(ASSIGNMENT):
Go through the records below line by line and report how many lines include "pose", giving the number only.

%%

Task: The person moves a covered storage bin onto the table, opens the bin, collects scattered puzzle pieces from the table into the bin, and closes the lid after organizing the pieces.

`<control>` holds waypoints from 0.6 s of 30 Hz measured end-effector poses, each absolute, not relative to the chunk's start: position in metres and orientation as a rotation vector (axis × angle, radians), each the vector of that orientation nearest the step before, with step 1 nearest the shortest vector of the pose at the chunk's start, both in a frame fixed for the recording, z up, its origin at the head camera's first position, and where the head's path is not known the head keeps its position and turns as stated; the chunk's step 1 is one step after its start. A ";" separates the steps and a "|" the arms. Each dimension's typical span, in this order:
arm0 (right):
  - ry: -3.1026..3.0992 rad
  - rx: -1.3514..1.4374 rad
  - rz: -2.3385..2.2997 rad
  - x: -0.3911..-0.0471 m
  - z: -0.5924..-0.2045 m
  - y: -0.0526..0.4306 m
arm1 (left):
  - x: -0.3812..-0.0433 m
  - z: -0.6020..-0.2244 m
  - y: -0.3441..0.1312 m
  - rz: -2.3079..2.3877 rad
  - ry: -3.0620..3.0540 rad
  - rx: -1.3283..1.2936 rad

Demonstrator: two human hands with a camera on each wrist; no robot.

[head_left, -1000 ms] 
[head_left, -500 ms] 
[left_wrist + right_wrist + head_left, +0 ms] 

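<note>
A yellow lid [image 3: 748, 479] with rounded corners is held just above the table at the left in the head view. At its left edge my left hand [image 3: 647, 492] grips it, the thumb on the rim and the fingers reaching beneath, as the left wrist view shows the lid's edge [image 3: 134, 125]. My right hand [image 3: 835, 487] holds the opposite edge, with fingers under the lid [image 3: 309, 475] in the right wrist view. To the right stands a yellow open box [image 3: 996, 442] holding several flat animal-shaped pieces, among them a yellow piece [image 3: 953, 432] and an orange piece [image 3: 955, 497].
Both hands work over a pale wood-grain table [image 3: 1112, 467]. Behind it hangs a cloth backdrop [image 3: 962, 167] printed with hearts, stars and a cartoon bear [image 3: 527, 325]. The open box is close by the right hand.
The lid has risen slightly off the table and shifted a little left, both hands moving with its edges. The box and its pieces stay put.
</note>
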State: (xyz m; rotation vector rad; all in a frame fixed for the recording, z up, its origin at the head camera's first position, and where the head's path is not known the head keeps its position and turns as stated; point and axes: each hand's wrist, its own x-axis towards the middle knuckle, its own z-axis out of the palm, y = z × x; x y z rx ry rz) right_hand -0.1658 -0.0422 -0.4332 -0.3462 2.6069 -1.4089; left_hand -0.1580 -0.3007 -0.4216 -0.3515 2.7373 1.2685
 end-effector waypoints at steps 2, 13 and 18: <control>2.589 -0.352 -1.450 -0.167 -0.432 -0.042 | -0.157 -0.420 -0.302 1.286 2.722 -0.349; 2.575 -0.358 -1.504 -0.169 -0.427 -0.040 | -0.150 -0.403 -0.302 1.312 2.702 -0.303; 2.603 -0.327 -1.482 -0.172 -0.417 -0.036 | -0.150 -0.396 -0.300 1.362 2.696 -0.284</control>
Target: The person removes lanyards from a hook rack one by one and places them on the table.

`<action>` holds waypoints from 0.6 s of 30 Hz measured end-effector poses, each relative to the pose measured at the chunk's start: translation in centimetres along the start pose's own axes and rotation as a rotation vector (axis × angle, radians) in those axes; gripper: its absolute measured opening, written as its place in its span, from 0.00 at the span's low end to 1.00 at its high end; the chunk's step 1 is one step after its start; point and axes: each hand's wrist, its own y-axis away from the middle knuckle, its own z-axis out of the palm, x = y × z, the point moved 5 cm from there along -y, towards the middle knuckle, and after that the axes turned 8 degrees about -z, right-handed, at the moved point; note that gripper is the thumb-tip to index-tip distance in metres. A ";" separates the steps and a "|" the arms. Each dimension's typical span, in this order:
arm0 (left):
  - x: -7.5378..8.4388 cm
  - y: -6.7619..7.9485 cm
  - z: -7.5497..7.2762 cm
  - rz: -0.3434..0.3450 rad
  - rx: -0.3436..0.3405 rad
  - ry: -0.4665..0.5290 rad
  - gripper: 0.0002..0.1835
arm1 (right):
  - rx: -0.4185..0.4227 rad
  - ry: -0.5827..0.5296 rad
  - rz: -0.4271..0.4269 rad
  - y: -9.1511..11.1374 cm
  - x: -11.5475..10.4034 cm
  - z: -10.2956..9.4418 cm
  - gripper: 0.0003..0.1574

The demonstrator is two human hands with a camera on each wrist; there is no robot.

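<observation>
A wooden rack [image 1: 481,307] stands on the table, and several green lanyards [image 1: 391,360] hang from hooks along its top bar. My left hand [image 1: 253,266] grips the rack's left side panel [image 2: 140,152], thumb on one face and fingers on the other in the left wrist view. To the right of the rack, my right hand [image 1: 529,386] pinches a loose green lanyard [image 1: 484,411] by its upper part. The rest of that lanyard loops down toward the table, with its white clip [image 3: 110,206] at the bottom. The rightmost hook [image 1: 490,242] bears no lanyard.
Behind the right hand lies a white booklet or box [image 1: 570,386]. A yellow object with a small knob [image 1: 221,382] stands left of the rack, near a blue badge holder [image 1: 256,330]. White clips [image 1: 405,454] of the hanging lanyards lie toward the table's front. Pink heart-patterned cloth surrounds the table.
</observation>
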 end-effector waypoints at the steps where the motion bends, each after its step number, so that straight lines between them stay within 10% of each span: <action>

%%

(YOUR RESPONSE):
2